EU sichert sich gegen Trumps Pharmapolitik ab
Die Europäische Union zeigt sich gelassen angesichts der jüngsten Ankündigung von US-Präsident Donald Trump, der ab Oktober einen Zollsatz von 100 Prozent auf markenrechtlich geschützte und patentierte Pharmazeutika erheben will. Laut einem Sprecher in Brüssel hat die EU in einer im August veröffentlichten Handelsvereinbarung klargestellt, dass eine Zollobergrenze von 15 Prozent für EU-Exporte, einschließlich Pharmazeutika, besteht. Diese Vereinbarung soll die europäischen Wirtschaftsakteure schützen und verhindern, dass höhere Zölle erhoben werden.

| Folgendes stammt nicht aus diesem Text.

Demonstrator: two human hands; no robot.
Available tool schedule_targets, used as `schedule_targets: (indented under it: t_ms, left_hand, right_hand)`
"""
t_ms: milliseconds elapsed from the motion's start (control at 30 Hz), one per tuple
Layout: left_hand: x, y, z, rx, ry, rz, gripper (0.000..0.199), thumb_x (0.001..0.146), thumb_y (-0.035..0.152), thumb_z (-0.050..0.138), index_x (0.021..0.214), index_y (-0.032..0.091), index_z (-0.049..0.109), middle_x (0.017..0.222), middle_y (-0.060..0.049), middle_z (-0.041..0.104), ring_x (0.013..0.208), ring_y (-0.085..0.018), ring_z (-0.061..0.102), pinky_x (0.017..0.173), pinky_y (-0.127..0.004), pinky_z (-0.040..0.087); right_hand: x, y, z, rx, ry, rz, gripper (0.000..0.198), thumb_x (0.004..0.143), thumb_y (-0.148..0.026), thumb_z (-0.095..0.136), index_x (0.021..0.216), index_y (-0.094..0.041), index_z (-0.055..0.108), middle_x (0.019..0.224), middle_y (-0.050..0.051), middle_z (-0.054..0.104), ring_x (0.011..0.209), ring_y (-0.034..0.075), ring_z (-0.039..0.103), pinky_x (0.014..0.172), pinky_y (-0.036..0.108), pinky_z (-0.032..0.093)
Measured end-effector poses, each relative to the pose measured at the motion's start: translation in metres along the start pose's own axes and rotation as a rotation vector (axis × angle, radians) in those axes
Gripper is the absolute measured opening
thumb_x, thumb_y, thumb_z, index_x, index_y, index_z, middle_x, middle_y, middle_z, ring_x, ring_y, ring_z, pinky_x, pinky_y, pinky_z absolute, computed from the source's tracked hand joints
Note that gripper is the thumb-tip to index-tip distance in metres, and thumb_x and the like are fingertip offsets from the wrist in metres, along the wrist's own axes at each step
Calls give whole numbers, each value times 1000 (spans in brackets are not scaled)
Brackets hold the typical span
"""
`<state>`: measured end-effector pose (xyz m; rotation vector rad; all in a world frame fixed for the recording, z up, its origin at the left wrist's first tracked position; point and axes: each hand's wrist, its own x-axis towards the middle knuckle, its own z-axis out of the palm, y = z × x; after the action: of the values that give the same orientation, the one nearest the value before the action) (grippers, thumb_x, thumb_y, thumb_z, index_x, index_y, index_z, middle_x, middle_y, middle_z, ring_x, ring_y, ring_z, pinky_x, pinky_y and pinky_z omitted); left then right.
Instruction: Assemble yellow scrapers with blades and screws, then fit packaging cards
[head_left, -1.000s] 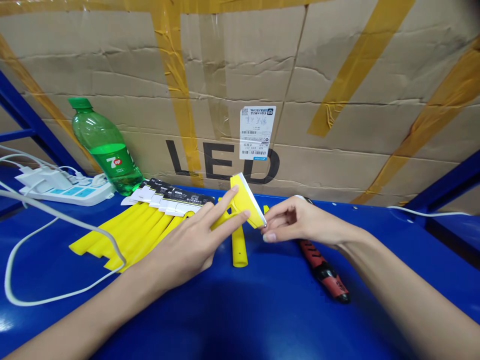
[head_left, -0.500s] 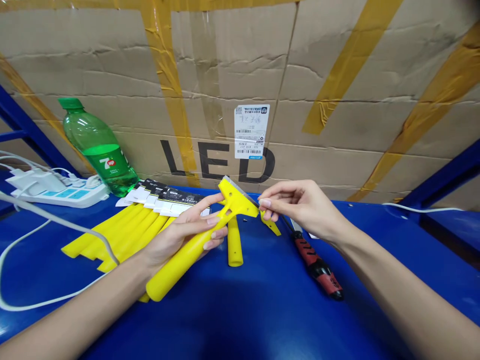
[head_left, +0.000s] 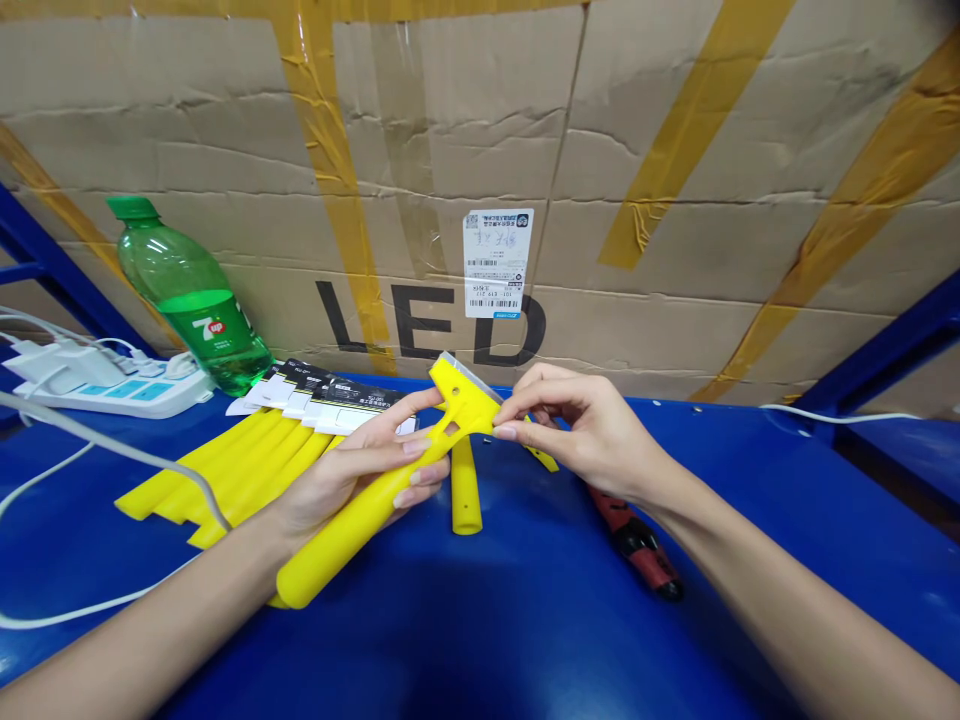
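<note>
My left hand [head_left: 375, 470] is wrapped round the handle of a yellow scraper [head_left: 330, 530], which slants up to the right. A thin metal blade [head_left: 472, 372] runs along the top edge of its wide head. At the head's right corner, my right hand [head_left: 570, 420] pinches with thumb and fingertips; whether a small part sits under them is hidden. Behind the held scraper lies a second yellow handle [head_left: 466, 490]. A loose yellow plate [head_left: 544, 460] shows partly beneath my right hand. Below my right wrist rests a red and black screwdriver [head_left: 637, 545], its front end covered.
Several yellow scrapers with black-and-white card sleeves [head_left: 247, 465] lie at the left. Behind them a green 7up bottle [head_left: 202, 310] leans by a white power strip [head_left: 127, 390] with cables. A large cardboard box [head_left: 660, 330] stands behind the blue table [head_left: 525, 620].
My right hand has shifted left and closed over the corner of the scraper's head, covering the screwdriver's front and more of the loose plate. My left hand keeps its hold.
</note>
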<state>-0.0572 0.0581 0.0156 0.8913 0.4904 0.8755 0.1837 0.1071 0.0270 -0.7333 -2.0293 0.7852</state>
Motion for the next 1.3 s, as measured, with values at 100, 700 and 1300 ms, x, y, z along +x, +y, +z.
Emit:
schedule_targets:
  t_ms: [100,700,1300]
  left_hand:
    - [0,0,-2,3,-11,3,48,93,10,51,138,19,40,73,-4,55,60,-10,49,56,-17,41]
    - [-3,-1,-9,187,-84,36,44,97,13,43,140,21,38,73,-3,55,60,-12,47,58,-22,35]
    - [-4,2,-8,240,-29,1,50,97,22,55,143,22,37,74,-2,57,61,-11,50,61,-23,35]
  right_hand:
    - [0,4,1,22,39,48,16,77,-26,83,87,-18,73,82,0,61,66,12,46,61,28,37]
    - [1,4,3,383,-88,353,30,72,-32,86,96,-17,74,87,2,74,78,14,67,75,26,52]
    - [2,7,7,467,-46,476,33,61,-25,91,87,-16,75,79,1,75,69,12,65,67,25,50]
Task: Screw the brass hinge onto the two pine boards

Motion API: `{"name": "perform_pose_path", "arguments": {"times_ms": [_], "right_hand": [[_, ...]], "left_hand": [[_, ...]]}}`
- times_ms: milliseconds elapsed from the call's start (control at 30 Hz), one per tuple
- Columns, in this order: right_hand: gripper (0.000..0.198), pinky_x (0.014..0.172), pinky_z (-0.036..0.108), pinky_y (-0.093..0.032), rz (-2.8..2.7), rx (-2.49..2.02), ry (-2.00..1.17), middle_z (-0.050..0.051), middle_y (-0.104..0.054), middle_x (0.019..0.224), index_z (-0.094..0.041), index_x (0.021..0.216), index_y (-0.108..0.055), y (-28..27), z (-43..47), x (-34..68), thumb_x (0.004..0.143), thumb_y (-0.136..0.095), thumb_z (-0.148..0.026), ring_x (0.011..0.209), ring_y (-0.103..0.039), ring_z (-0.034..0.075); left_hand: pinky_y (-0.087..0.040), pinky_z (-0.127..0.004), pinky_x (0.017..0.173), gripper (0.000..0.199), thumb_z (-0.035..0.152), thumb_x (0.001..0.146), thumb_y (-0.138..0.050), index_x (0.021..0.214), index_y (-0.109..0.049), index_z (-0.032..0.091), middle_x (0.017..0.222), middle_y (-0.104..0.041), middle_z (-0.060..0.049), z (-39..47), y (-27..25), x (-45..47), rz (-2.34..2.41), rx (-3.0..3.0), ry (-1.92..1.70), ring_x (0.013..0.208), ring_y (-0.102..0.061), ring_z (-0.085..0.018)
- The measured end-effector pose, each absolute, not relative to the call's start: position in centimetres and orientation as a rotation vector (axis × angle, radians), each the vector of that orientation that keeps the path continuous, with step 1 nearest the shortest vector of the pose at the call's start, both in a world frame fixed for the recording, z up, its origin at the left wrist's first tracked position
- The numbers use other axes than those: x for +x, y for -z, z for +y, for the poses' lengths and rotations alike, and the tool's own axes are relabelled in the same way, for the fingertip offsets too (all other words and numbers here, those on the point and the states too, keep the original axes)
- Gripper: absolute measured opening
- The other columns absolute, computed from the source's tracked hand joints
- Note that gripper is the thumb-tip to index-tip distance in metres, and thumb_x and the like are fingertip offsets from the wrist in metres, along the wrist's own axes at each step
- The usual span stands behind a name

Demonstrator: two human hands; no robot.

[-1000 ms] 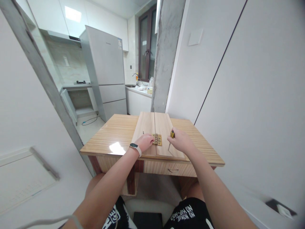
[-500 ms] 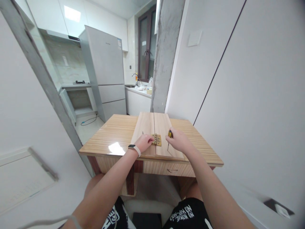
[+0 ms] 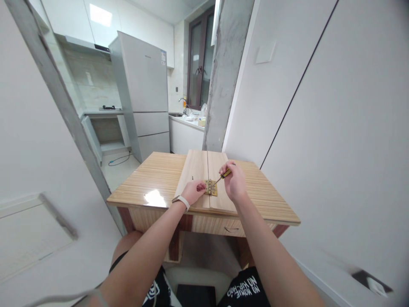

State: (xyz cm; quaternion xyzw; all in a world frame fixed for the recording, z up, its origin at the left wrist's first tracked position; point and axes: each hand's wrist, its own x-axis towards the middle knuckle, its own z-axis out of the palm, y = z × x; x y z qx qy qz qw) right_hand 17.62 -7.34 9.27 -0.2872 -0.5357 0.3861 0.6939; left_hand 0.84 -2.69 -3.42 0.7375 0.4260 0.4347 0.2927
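A brass hinge (image 3: 213,190) lies across the seam between two pale wooden boards, the left board (image 3: 196,164) and the right board (image 3: 217,161). My left hand (image 3: 191,192) has its fingers curled together at the hinge's left leaf, partly covering it. My right hand (image 3: 235,181) grips a screwdriver (image 3: 226,173) by its yellow and black handle. The shaft slants down to the left, and its tip is at the hinge's right leaf. Whether the tip sits in a screw is too small to tell. A small dark screw-like piece (image 3: 192,178) is on the left board.
The boards rest on a wood-grain table (image 3: 153,175) with a drawer (image 3: 228,229) in front. A white wall (image 3: 319,149) stands close on the right. Beyond the table are a grey pillar (image 3: 225,76) and a fridge (image 3: 145,76).
My right hand has turned and brought the screwdriver from upright over the right board to the hinge at its left. My left hand stays at the hinge.
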Motion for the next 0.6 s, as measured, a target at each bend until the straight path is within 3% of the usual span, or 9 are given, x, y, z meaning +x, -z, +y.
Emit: {"name": "perform_pose_path", "arguments": {"times_ms": [133,600], "right_hand": [[0.035,0.059,0.029,-0.042,-1.132,-0.559,-0.998,-0.003,-0.041,0.061,-0.024,0.065,-0.045,-9.4,-5.7,15.9,0.092,-0.048,-0.046,0.057,-0.045,0.014],[0.031,0.054,0.027,-0.038,-1.137,-0.627,-1.133,-0.004,-0.04,0.057,-0.024,0.062,-0.042,-7.7,-4.0,14.3,0.087,-0.049,-0.041,0.053,-0.044,0.013]], "left_hand": [[-0.055,-0.026,0.074,0.008,0.017,0.08,-0.071,0.088,-0.072,0.015,0.082,-0.074,-0.005,-2.4,3.8,0.7,1.121,1.933,-1.16,0.075,-0.068,-0.014],[-0.055,-0.025,0.074,0.007,0.017,0.08,-0.07,0.087,-0.071,0.015,0.084,-0.075,-0.004,-2.3,4.0,0.7,1.104,1.877,-1.164,0.075,-0.068,-0.013]]}}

Der Hintergrund dieses Handelsstreits ist Trumps Forderung an ausländische Pharmaunternehmen, ihre Produktionsstätten in die USA zu verlagern. Genauer gesagt, reicht bereits der Beginn von Bauarbeiten aus, um der Zollpflicht zu entgehen. Bis zur endgültigen Fertigstellung würde kein zusätzlicher Zoll mehr anfallen.
Es bleibt spannend zu beobachten, wie sich die transatlantischen Handelsbeziehungen in der Pharmaindustrie weiterentwickeln werden. Das Anliegen der EU, den Zugang zum US-Markt trotz protektionistischer Maßnahmen offen zu halten, wird deutlich. Die Maßnahmen der EU zur Absicherung scheinen in diesem Fall besonders effektiv.